سؤال

I'm working on a small multiplayer game which has a single skinned player mesh with many players using it. Some Background: I've tried loading via maya and blender collada export. Both seem to reference some form of animation data but I couldn't get it working. I've tried the maya JSON exporter, which spat out tiny 1k files with only a material line. Finally the blender JSON exporter worked. To those also trying to load skinned meshes, I found this very helpful: Model with bones animation (blender export) animating incorrectly in three.js

So now I have a geometry object and a materials array from the JSON loader.

I can set skinning=true on the materials, create a THREE.SkinnedMesh, add it to the scene, add animations via THREE.AnimationHandler.add (I'm quite unclear on what the AnimationHandler actually does), create a THREE.Animation, call play() and update(dt). Finally I have a single mesh and an animation playing in my scene.

Now what I want are these...

  1. Many instances - I want more than one player model running around in my scene.

    • I don't want the same mesh and animation data loaded many times.
    • Animation time should be per-instance (so they don't all animate in sync).

    Should I be creating many THREE.SkinnedMesh and THREE.Animation for the same model? Where does THREE.AnimationHandler come in?

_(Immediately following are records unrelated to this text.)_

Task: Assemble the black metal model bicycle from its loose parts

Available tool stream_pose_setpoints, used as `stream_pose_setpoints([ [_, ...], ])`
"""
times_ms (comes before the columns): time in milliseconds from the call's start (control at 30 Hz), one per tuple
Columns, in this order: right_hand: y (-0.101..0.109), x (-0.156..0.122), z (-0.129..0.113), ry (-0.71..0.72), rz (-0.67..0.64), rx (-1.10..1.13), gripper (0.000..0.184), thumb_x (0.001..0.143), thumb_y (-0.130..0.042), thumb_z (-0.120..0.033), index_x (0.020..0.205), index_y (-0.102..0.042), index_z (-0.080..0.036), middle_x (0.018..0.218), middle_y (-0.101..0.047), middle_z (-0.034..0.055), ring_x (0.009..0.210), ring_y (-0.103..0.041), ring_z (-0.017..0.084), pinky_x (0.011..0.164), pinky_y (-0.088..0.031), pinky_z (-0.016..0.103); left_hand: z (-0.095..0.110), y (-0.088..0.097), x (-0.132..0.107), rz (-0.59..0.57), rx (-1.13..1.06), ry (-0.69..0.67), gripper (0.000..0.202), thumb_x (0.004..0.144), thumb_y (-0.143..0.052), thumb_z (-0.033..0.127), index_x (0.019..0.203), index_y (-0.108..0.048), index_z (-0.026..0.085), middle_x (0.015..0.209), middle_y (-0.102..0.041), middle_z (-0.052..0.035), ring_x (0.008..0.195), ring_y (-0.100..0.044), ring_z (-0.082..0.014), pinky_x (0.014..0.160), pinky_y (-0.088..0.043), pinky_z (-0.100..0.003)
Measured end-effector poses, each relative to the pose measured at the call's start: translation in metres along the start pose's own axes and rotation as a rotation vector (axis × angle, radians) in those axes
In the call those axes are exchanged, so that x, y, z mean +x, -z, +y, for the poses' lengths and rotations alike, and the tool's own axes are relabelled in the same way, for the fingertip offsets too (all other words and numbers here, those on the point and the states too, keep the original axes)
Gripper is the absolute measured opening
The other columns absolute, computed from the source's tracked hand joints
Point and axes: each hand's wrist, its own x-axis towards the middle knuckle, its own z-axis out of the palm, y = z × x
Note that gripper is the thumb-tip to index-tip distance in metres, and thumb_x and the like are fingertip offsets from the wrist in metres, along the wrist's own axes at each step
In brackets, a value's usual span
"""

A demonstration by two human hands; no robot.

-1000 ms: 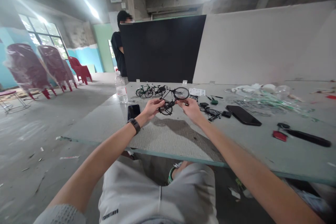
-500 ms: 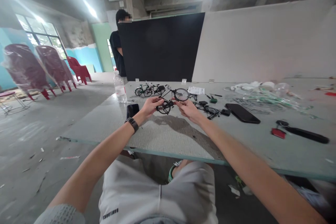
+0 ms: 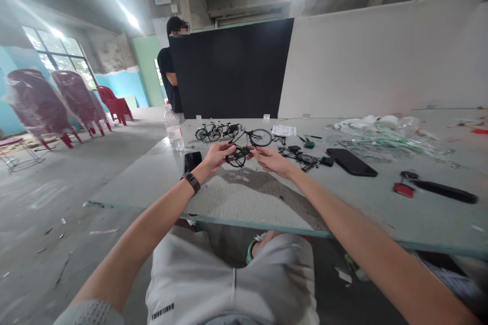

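A small black model bicycle [image 3: 248,144] is held just above the grey table [image 3: 267,198]. My left hand [image 3: 217,155] pinches it at the rear wheel, fingers closed. My right hand [image 3: 269,158] grips it near the middle of the frame, fingers pinched. Its front wheel sticks up to the right. A black watch sits on my left wrist.
Two finished model bicycles [image 3: 215,131] stand behind, near a water bottle [image 3: 173,129]. A black phone [image 3: 192,160] lies left of my hands, another phone [image 3: 351,161] to the right. Loose black parts [image 3: 303,157], a green tool [image 3: 308,143], plastic packaging [image 3: 381,134] and a black-handled tool [image 3: 438,190] lie right. A person stands behind a black board.
Both hands and the model bicycle have stayed almost in place; the view has tilted slightly and my right hand shifted a little along the frame.
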Motion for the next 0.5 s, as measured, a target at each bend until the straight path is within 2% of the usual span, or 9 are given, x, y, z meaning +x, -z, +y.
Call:
stream_pose_setpoints([
  [100,-0.001,0.001,0.002,-0.057,-0.039,-0.023,0.064,0.084,-0.061,-0.078,0.103,-0.071,-0.018,0.054,-0.028,-0.0103,0.046,-0.020,0.007,0.045,-0.022,0.025,0.001,-0.001,0.000,0.010,0.030,-0.010,0.046,0.063,-0.092,0.051,0.075,-0.069,0.013,0.074,-0.066,-0.0039,0.069,-0.059,-0.0134,0.068,-0.047,-0.028],
  [300,-0.003,0.000,0.006,-0.125,0.002,-0.046,0.064,0.081,-0.057,-0.084,0.086,-0.068,-0.021,0.054,-0.029,-0.0085,0.049,-0.024,0.009,0.046,-0.023,0.025,0.001,-0.001,0.000,-0.012,0.073,-0.028,0.047,0.063,-0.091,0.055,0.076,-0.071,0.014,0.075,-0.067,-0.0052,0.068,-0.058,-0.0136,0.065,-0.047,-0.027],
  [500,0.002,0.003,0.006,-0.004,0.102,-0.015,0.065,0.076,-0.071,-0.078,0.109,-0.067,-0.022,0.064,-0.046,-0.0046,0.050,-0.028,0.009,0.046,-0.026,0.026,0.008,0.011,0.005,0.019,0.119,-0.037,0.045,0.065,-0.091,0.050,0.083,-0.072,0.014,0.082,-0.069,-0.0064,0.072,-0.061,-0.0143,0.066,-0.049,-0.027],
])
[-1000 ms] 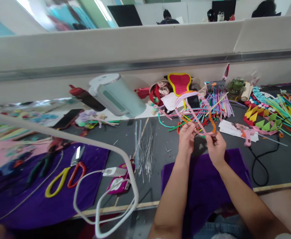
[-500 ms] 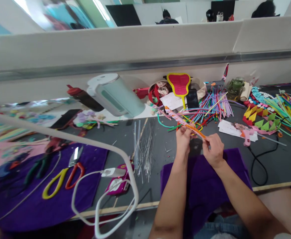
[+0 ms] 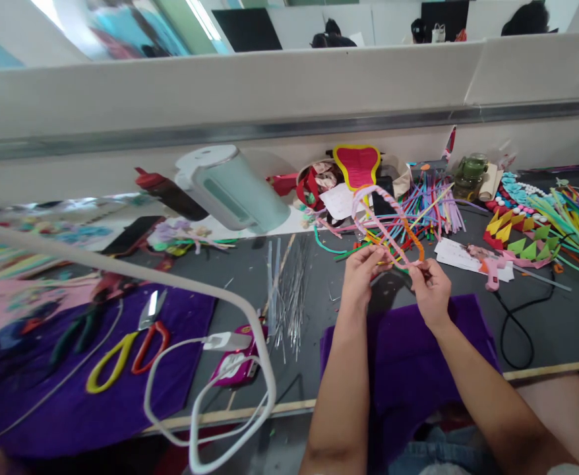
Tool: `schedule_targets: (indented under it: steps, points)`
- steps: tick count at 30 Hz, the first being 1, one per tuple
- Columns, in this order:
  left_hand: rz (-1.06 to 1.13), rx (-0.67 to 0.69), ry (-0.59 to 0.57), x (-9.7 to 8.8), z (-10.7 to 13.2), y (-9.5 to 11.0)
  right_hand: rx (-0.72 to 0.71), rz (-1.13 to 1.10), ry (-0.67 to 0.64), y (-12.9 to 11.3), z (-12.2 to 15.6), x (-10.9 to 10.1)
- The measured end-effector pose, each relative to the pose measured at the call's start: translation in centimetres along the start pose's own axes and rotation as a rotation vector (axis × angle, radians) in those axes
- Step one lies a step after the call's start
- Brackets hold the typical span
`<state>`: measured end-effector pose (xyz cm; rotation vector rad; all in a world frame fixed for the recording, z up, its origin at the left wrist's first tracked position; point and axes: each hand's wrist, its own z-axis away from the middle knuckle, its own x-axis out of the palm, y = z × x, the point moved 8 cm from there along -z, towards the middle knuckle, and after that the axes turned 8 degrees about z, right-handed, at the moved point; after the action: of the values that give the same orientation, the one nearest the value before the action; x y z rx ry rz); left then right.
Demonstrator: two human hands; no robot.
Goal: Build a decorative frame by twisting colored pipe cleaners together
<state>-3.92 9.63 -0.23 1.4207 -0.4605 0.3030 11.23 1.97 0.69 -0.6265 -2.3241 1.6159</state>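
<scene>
A loop of twisted pink and orange pipe cleaner [image 3: 412, 234] is held up above the grey desk [image 3: 319, 277], just beyond the purple cloth [image 3: 403, 369] at the near edge. One end is gripped by the curled fingers of the left hand [image 3: 363, 277]; the other end is pinched between thumb and fingertips of the right hand [image 3: 430, 290]. A heap of coloured sticks [image 3: 432, 204] lies behind the loop, a pink glue gun [image 3: 490, 267] is seen to the right, and thin metal wires [image 3: 292, 290] are spread to the left.
</scene>
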Motion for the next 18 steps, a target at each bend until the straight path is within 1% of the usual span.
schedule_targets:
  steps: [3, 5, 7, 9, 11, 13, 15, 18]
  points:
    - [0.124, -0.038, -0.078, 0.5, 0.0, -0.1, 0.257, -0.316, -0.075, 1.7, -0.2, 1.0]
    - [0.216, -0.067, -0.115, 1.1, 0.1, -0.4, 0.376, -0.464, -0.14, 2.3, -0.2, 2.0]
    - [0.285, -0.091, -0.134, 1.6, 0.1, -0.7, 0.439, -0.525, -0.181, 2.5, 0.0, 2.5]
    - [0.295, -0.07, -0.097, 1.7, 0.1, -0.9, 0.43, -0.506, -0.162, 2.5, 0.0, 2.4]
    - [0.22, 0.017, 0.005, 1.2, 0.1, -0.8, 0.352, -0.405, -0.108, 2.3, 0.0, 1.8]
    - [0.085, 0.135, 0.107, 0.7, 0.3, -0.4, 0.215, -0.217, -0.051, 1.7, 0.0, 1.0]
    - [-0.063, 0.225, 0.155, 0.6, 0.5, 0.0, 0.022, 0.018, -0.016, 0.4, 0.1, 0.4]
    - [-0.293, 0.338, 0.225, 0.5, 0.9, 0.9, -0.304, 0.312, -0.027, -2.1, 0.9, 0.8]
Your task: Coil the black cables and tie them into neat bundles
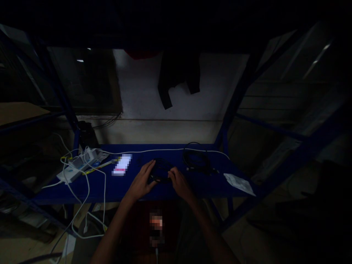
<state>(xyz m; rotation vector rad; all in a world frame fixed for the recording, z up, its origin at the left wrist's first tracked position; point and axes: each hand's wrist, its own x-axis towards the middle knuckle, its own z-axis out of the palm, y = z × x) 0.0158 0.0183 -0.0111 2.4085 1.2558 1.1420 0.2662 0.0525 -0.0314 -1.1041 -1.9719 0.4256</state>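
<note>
Head view, dim. Black cable coil (161, 169) mid desk (115, 189), near edge. My left grip (141, 179) lies open against its left side; right grip (178, 181) pinches its right rim. Second coil (196, 159) just right, power strip (75, 167) far left.

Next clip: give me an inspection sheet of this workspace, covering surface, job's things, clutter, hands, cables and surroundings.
Surface: blue shelf, dimly lit.
Job's things: black cable coil mid-shelf, under both hands.
Clutter: white packet at the right; blurred white item left of the hands.
Hands: left hand and right hand on the coil, one each side; grip too dark to tell.
Cables: second black coil to the right, apart; white cables run from a power strip at the left, some hanging off the edge.
Surroundings: blue rack frame; wall with a dark garment hanging on it; cardboard at the left.
</note>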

  2. Many animations - I want idle/run cycles able to be played individually.

    AFAIK there's only a single timeline of animation keyframes. How does Three.js partition this up for me, or do I have to do it manually?

  3. Animation Blending - When a character stops running and stands still with the idle animation, I don't want an instant snap from one to the other. I'd like to pause the run animation and blend that state back into the idle animation.

    Is this currently possible with skinned meshes (not morph targets)? Are there examples or docs about this?

Any information would be greatly appreciated, even just a nudge in the right direction. I'm not after a full tutorial, I would like some higher level information about these features.

I could happily implement 2 and 3, but I'd like some information/descriptive docs about the threejs skinning and animation framework to get me started. For example, this isn't much to go on.

[EDIT]
Thanks, @NishchitDhanani, this page is quite good but doesn't mention multiple animations or blending skeletal animations: http://chimera.labs.oreilly.com/books/1234000000802/ch05.html#animating_characters_with_skinning

This page says multiple animations are still a current issue but not much more (discussed a little in the comments): http://devmatrix.wordpress.com/2013/02/27/creating-skeletal-animation-in-blender-and-exporting-it-to-three-js/

The current answers are...

  1. Use many THREE.SkinnedMesh and still not sure about THREE.AnimationHandler.
  2. Don't know. Perhaps there's a way to modify the start/end keyframes manually in the THREE.Animation.
  3. Not implemented AFAIK. I might try creating a custom shader that can take two THREE.Animations and interpolate between them.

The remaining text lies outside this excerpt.